Telemarketing scams and legal issues
How you can protect your customers when telemarketing, and telemarketing legalities and scams to be aware of.
There are several laws and legal issues to consider when carrying out telemarketing activities, including restrictions on unlawful selling.
Telemarketing scams
Telemarketing scams are of concern for customers.
Common examples include:
- fraudulent directory listing services
- false offers of lottery prizes or loans
- advance fee fraud
- charity fraud
Because of these potential scams, you need to ensure you protect your customers.
Telemarketing laws
Telemarketing is governed by the Privacy and Electronic Communications Regulations 2003 (PECR).
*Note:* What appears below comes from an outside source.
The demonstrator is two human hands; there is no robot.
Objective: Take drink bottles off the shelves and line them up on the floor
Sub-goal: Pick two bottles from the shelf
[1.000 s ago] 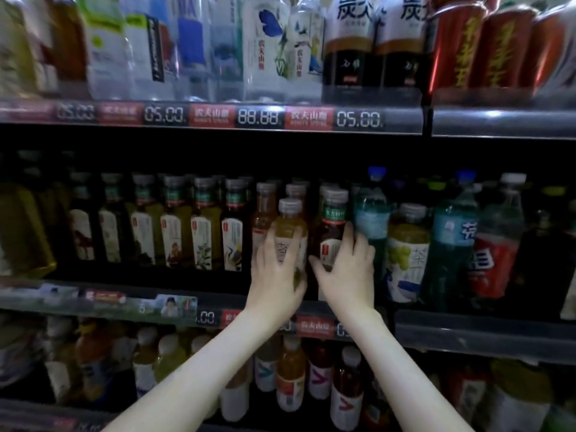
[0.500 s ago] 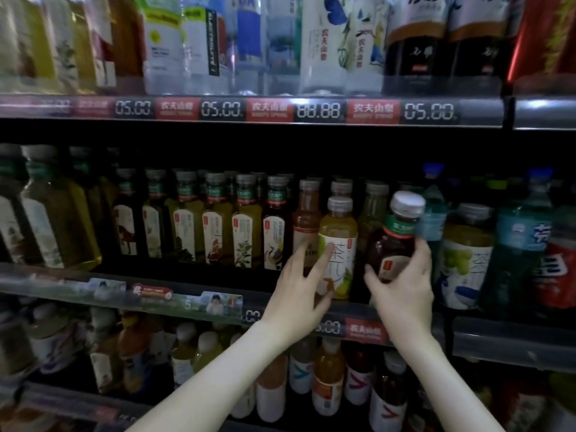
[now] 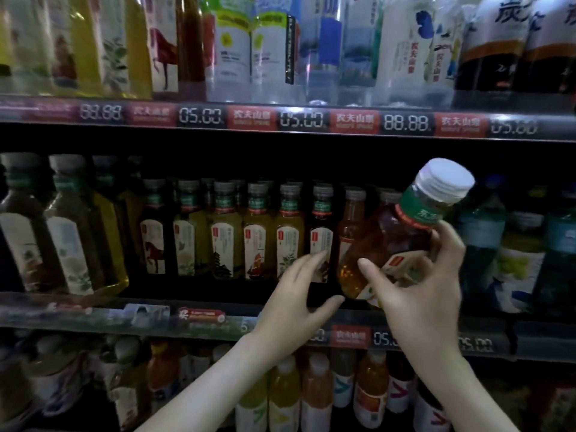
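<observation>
Now that the tea bottle is lifting clear of the middle shelf, tilted in the curled right hand, the left hand is hovering spread at that shelf's edge, probably leaving the floor next.

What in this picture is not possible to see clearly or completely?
- Floor: outside the head view, so no row of bottles can be checked.
- Held bottle: label partly covered by the right hand, blurred.
- Top-shelf bottles: caps cut by the upper edge.
- Left hand: contact with the dark bottle behind it is unclear.
</observation>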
Under these regulations, you must not call people who have indicated that they do not wish to receive marketing calls. They may indicate this either directly to your business or by registering with the Telephone Preference Service (TPS).
When collecting personal information from potential customers, you must:
- identify who you are and explain why you are requesting the data
- say if the information will be used for future marketing
- obtain the individual’s consent if the data will be shared with a third party
The Direct Marketing Association (DMA) also offers guidance on the best telemarketing practices.
Read more about the direct marketing legal issues and best practice.
Individuals and organisations who do not wish to receive telesales calls can register with the TPS or the Corporate Telephone Preference Service (CTPS).
Silent calls
You must ensure your telemarketing activity does not result in silent calls — where a person answers the phone but hears no one on the line. This problem can occur in automated call centres.
Businesses should also avoid using answer machine detection equipment more than once a day, unless an agent is immediately available to handle the call.